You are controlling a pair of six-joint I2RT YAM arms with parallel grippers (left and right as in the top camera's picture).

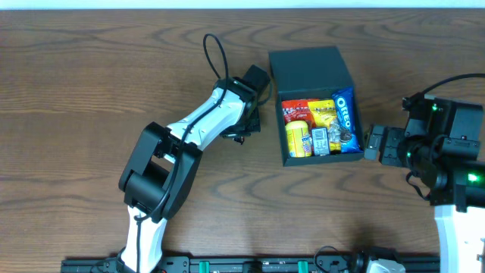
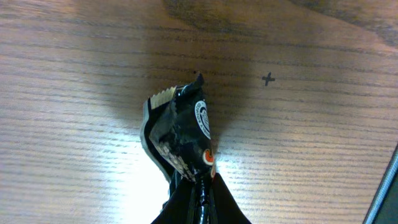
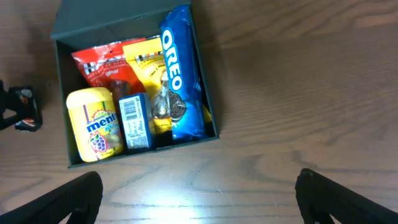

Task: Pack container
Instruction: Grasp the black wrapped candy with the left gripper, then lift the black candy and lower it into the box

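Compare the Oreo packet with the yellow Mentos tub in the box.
The Oreo packet is blue; the Mentos tub is yellow. The packet is long and slim, the tub short and rounded. The packet runs along one side wall; the tub fills an opposite corner. Both are inside the open container.

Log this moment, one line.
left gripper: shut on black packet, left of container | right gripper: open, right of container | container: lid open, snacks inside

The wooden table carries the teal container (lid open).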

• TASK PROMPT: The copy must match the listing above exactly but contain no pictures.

• EXERCISE SOLUTION:
You are controlling a pair of six-joint I2RT YAM arms with parallel grippers (left and right as in the top camera's picture).


Task: Pack container
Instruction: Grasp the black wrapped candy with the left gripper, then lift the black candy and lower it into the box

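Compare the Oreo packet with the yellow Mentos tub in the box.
The Oreo packet is blue; the Mentos tub is yellow. The packet is long and slim, the tub short and rounded. The packet runs along one side wall; the tub fills an opposite corner. Both are inside the open container.

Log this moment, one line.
left gripper: shut on black packet, left of container | right gripper: open, right of container | container: lid open, snacks inside

The wooden table carries the teal container (lid open).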

The exercise is fully answered.